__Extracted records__

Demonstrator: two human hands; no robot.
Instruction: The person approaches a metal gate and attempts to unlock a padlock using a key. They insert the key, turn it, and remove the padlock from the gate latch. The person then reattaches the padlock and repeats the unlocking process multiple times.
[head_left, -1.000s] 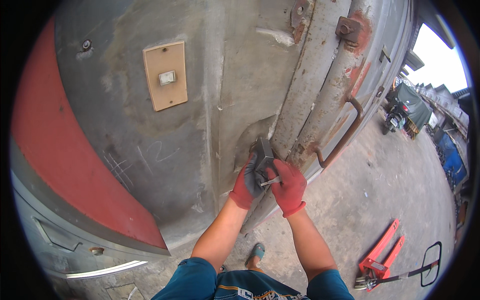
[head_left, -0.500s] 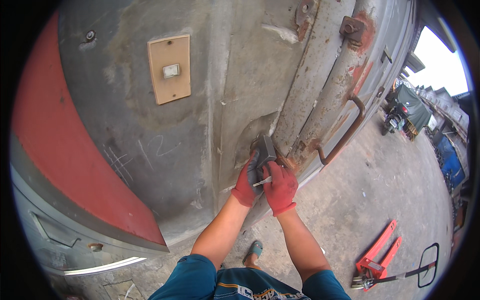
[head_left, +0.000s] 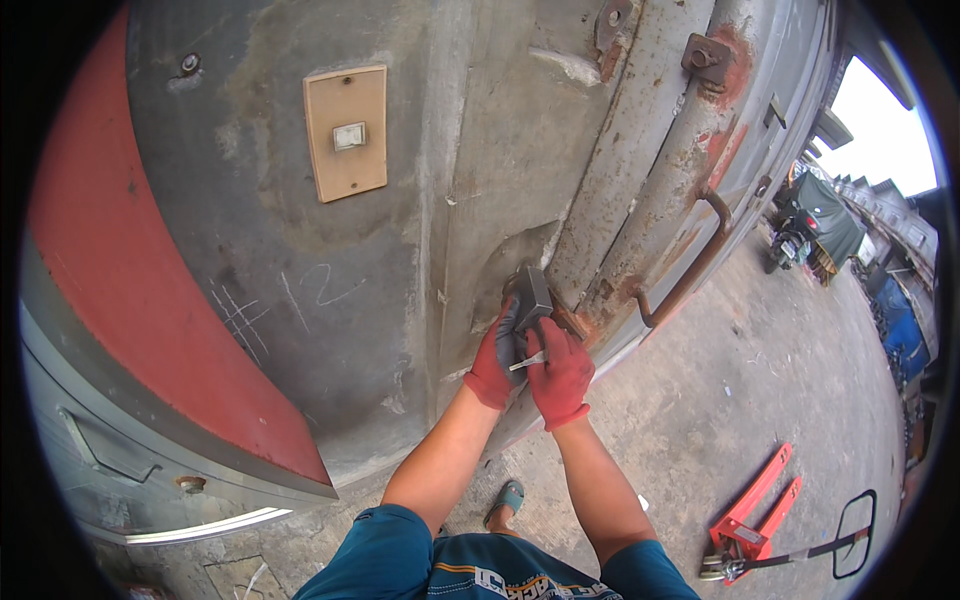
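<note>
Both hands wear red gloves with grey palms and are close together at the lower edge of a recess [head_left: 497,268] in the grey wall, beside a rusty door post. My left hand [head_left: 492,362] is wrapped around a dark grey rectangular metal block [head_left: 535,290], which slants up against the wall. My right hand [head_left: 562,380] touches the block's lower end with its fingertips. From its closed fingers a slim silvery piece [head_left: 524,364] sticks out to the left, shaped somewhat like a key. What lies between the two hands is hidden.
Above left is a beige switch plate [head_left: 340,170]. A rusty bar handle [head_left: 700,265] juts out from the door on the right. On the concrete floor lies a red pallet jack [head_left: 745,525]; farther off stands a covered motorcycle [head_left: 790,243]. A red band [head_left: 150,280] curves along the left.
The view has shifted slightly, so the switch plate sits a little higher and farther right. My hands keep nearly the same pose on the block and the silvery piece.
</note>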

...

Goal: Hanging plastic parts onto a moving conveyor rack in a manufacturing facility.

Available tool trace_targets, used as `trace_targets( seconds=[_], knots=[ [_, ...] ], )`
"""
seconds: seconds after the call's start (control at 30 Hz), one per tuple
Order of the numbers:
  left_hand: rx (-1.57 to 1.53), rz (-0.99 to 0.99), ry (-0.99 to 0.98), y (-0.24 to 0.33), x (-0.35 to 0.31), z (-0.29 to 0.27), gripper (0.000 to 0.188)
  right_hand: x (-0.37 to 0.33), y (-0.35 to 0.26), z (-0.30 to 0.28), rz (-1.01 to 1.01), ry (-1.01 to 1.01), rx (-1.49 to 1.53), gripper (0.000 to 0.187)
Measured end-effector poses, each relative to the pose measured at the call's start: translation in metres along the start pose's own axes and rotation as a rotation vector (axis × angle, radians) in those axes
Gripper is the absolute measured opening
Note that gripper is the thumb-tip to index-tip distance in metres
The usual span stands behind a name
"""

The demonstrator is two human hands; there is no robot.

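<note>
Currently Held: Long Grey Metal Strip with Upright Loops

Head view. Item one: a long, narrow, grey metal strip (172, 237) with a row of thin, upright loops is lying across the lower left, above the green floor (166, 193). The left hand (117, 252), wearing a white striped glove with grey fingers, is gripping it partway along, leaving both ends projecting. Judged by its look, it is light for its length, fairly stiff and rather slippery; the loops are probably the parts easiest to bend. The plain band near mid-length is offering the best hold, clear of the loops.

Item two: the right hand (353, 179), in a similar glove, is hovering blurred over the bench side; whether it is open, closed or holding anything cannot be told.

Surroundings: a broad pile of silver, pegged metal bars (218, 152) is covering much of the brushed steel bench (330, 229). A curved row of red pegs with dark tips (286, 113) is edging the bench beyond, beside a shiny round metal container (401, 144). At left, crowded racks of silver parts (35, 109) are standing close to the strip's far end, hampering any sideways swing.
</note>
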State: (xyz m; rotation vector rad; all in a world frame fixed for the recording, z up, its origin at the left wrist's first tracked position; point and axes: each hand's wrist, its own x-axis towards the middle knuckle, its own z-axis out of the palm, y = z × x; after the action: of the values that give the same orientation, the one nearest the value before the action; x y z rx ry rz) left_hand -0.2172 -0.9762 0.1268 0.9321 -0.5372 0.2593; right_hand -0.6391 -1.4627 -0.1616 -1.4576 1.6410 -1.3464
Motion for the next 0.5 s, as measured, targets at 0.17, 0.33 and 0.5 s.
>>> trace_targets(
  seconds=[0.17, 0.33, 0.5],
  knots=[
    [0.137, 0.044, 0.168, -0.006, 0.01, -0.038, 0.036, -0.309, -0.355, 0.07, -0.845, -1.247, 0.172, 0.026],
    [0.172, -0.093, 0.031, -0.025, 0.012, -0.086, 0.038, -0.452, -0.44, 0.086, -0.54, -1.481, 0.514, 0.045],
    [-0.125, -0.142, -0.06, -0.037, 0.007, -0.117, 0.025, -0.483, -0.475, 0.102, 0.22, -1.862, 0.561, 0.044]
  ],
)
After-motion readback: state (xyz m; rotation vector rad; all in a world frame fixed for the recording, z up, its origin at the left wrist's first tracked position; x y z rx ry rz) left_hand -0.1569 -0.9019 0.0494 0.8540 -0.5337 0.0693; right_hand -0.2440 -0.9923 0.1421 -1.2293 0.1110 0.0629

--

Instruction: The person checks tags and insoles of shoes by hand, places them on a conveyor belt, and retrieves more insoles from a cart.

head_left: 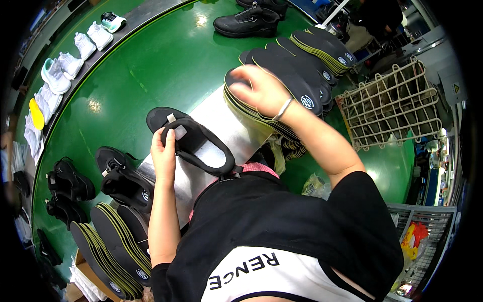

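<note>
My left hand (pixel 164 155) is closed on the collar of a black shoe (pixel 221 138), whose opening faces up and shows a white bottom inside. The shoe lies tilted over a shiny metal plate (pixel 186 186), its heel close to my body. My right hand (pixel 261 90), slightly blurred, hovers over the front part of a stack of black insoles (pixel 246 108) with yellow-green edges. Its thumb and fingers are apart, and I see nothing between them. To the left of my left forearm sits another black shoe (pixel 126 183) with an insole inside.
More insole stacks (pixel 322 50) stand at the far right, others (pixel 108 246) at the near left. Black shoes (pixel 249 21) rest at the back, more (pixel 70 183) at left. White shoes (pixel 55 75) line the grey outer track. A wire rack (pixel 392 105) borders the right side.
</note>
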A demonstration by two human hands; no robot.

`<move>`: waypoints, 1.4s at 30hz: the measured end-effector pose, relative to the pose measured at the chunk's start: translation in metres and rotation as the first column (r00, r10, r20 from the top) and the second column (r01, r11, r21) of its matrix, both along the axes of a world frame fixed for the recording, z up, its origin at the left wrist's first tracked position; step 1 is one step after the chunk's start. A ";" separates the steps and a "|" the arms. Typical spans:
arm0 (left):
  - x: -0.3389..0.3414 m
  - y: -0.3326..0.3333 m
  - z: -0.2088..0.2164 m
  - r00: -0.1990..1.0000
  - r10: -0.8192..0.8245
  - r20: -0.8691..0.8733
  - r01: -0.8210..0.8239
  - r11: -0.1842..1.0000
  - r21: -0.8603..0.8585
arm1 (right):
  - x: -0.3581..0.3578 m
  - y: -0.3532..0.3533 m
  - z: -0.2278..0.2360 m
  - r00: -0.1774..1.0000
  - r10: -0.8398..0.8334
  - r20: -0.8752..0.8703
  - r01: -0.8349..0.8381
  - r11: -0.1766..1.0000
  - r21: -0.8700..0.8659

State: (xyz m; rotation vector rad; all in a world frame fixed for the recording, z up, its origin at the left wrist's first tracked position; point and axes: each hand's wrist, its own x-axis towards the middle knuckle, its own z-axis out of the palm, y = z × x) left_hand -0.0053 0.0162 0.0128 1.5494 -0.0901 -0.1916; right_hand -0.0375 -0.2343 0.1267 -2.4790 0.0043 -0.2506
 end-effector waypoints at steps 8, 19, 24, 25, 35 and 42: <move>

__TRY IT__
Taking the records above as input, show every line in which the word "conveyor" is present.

__PROBLEM SOLUTION__
Goal: Hanging plastic parts onto a moving conveyor rack in a manufacturing facility.
Instruction: The person checks tags and insoles of shoes by hand, places them on a conveyor belt, and retrieves more insoles from a cart.

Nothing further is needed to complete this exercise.